È la sentenza che, ribaltando un pronunciamento della stessa corte del 27 gennaio 2015, ha dato un colpo alle pratiche di utero in affitto affermando che l’Italia non ha violato il diritto di una coppia sposata negando la possibilità di riconoscere come proprio figlio un bambino nato in Russia da madre surrogata
“Una coppia non può riconoscere un figlio come suo se il bimbo è stato generato senza alcun legame biologico con i due aspiranti genitori e grazie ad una madre surrogata”. È la sentenza della Corte dei diritti umani di Strasburgo che, ribaltando un pronunciamento della stessa corte del 27 gennaio 2015, ha dato un colpo alle pratiche di utero in affitto affermando che l’Italia non ha violato il diritto di una coppia sposata negando la possibilità di riconoscere come proprio figlio un bambino nato in Russia da madre surrogata. Un anno fa la decisione era stata di segno opposto con la condanna dell’Italia “perché non ha dimostrato che l’allontanamento del bambino dalla coppia era necessario”.
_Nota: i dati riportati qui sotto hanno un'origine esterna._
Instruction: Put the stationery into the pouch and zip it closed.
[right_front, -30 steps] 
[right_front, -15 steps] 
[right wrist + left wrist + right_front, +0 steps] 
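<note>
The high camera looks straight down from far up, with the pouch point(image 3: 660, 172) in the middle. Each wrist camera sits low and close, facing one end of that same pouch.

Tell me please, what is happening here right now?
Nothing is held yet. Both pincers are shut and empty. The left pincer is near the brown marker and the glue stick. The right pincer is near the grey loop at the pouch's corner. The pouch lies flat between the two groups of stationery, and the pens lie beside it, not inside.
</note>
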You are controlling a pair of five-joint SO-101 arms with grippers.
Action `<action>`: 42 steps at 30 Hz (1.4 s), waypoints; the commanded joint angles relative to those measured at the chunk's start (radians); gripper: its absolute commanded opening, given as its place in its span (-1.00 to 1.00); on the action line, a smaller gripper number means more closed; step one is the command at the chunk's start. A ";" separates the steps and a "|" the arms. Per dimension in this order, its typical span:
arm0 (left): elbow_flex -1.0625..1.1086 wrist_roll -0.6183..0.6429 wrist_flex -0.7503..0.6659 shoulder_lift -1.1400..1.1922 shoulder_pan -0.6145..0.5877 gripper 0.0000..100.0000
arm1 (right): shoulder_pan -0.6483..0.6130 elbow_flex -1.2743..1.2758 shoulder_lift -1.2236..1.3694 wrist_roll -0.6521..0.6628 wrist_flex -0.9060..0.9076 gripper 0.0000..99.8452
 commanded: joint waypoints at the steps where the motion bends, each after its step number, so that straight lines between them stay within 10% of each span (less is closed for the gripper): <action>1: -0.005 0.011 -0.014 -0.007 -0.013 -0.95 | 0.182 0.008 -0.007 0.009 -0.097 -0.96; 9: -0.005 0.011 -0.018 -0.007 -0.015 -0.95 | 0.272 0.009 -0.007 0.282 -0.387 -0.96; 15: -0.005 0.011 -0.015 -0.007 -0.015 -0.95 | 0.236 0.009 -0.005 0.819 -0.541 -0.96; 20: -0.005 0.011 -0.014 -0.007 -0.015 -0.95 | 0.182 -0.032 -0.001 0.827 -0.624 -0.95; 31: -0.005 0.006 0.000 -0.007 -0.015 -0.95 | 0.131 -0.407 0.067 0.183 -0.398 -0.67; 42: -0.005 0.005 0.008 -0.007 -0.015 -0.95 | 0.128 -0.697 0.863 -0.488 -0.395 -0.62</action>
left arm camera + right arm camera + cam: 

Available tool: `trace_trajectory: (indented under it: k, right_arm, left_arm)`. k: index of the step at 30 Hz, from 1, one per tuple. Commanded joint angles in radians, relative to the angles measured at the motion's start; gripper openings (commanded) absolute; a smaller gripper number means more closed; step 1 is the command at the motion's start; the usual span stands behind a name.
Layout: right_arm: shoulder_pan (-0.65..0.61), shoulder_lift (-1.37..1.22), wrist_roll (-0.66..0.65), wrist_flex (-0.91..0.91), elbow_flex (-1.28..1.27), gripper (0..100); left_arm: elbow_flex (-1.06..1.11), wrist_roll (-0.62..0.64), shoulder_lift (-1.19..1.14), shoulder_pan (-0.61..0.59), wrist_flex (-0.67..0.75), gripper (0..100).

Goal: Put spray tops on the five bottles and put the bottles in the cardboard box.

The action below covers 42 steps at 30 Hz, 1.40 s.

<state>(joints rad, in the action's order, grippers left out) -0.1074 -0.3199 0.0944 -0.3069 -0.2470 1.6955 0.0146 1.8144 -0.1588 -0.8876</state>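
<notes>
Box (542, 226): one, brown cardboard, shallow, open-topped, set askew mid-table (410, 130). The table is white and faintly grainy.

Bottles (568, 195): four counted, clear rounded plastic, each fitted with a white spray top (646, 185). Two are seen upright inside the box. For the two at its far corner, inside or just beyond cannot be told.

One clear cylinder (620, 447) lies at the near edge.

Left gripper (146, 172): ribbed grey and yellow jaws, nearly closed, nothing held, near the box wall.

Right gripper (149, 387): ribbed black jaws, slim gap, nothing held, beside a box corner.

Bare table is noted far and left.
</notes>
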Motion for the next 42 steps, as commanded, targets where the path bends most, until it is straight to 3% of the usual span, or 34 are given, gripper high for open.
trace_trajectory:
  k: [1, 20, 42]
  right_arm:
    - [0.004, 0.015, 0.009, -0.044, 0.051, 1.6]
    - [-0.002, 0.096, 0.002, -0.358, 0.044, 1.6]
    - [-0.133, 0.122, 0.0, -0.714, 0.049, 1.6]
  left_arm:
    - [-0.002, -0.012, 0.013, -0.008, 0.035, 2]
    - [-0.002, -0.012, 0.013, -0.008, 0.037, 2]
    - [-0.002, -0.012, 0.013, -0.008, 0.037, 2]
La decisione dei giudici riguarda il ricorso presentato a Strasburgo nel 2012 da una coppia di Colletorto, in provincia di Campobasso. Dopo aver tentato la fertilizzazione in vitro con i propri gameti in Italia, la coppia aveva deciso di andare in Russia per ricorrere alla maternità sostitutiva, dove la pratica è legale. Era così nato un bimbo riconosciuto dalle autorità russe e iscritto all’anagrafe di Mosca come figlio legittimo della coppia. Ma una volta tornati a casa i due si erano visti negare la trascrizione dell’atto di nascita nell’anagrafe italiana. Il piccolo quindi era stato dato in adozione perché le autorità ritenevano che il certificato di nascita russo contenesse informazioni false sulla vera identità dei genitori del piccolo e perché il test del Dna aveva dimostrato che non c’era legame biologico tra padre e figlio. Fu stabilito inoltre che la coppia di Colletorto non doveva avere contatti con il bambino e che non poteva adottarlo. La Corte di Strasburgo aveva dichiarato che c’era stata una violazione del diritto al rispetto della vita familiare e privata, e che la sentenza sulla coppia non riguardava la questione delle madri surrogate, ma la decisione dei tribunali italiani di allontanare il bambino e affidarlo ai servizi sociali.
“La sentenza di Strasburgo è un cambio radicale rispetto a quella di primo grado: non viene più considerata la vita familiare del bambino come da proteggere. La sentenza è stata decretata con undici voti a sei, ribaltando i cinque a due del primo grado” commenta l’avvocato trentino Alexander Schuster, ricercatore del gruppo di biodiritto e biogenetica dell’Università di Trento. “Viene quindi affievolita – aggiunge – la dimensione genitoriale a favore dello sviluppo personale degli adulti. Il fatto viene infatti inquadrato come rispetto dei singoli e della loro vita privata. Di conseguenza lo Stato ha il diritto d’intervenire d’urgenza in situazioni di cosiddetto abbandono. Per questo viene sancito che l’Italia non ha ecceduto. Il punto è che si parla di abbandono dal momento che non era stata riconosciuta la genitorialità, ma c’era un passato di vita familiare. Per fortuna – conclude l’avvocato – la giurisprudenza italiana e i Tribunali dei minori sono andati oltre. Nessuno si sogna di togliere un figlio per l’assenza di un legame genetico”.
La Corte un anno fa aveva specificato che la violazione subita dai coniugi “non deve essere intesa come un obbligo dello Stato italiano a restituire il bambino alla coppia”, perché “il piccolo ha indubbiamente sviluppato dei legami emotivi con la famiglia d’accoglienza con cui vive dal 2013”.